Exercise prompt:
Make an exact copy of the listing so that no picture is carried over.

Given information: Begin

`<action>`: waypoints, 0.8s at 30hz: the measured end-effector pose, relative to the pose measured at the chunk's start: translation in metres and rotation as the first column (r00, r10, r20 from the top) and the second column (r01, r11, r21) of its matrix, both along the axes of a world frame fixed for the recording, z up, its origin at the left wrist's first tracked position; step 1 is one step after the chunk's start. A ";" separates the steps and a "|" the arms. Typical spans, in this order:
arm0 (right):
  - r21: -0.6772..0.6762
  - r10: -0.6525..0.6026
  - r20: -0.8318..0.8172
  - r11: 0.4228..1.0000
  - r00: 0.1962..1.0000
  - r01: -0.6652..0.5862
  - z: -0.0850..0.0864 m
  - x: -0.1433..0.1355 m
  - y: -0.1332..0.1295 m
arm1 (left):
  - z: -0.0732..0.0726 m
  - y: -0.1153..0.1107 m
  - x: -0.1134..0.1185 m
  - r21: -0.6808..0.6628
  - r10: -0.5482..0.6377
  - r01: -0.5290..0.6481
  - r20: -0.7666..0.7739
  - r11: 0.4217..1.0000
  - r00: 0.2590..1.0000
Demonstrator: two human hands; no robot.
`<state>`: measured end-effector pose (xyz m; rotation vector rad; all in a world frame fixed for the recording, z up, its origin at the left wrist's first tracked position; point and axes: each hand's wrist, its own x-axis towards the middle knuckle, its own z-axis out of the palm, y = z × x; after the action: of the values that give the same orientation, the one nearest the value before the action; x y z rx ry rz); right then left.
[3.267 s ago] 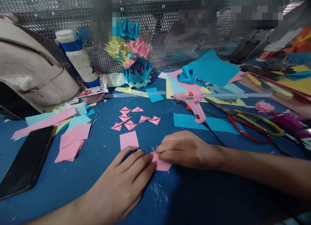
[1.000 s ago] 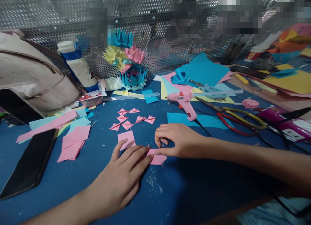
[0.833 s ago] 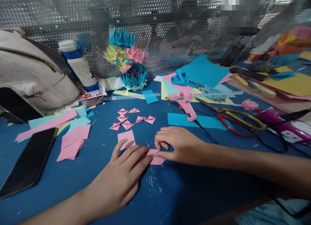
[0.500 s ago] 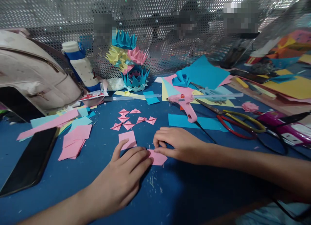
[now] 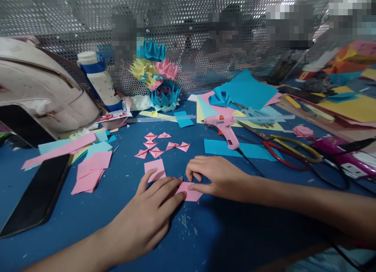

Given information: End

Written solution:
`<action>`: waypoints, 0.8s at 30hz: the measured end-effector pose, relative to the pose measured at the chunk's start: translation in metres and rotation as the first column (r00, r10, r20 from the top) and the second column (r01, r11, r21) of its matrix, both along the axes of a world frame fixed for the recording, z up, its origin at the left wrist's first tracked position; step 1 is one step after the chunk's start. A ";" separates the steps and a "|" the arms. Typical spans, in this order:
arm0 (right):
  - r21: -0.6772..0.6762
  - r10: -0.6525..0.6026
  - r20: -0.8318..0.8172
  - r11: 0.4228..1.0000
  - r00: 0.1962..1.0000
  - r01: -0.6652..0.5862
  - z: -0.0850..0.0864 m
  - x: -0.1433..0.1355 m
  - y: -0.1332..0.1295 m
arm1 (left):
  - z: -0.0732..0.0726 m
  - y: -0.1153..0.1107 m
  - x: -0.1134..0.1185 m
  - r21: -0.6808..0.6628
  - r10: -0.5482..0.6377
  - r01: -0.5290..0.6481
  - r20: -0.7666..0.7739
  - r11: 0.4217..1.0000
  - r00: 0.2590..1.0000
Demonstrator: two human hands; no robot.
`<state>`: measured end-effector pose (xyz m; rotation vector rad; all in a world frame fixed for the recording, z up, its origin at the left wrist's first tracked position; point and axes: each hand's wrist, its own x-axis towards the middle knuckle, its own z-axis out of the palm, y = z × x; after the action: of the values that give the same orientation, the one nearest the value before the action; x y z rx ry rz); right then left.
[3.267 s ago] 
[1.000 s ago] 
[0.833 s ago] 
[0.500 s ago] 
[now] 

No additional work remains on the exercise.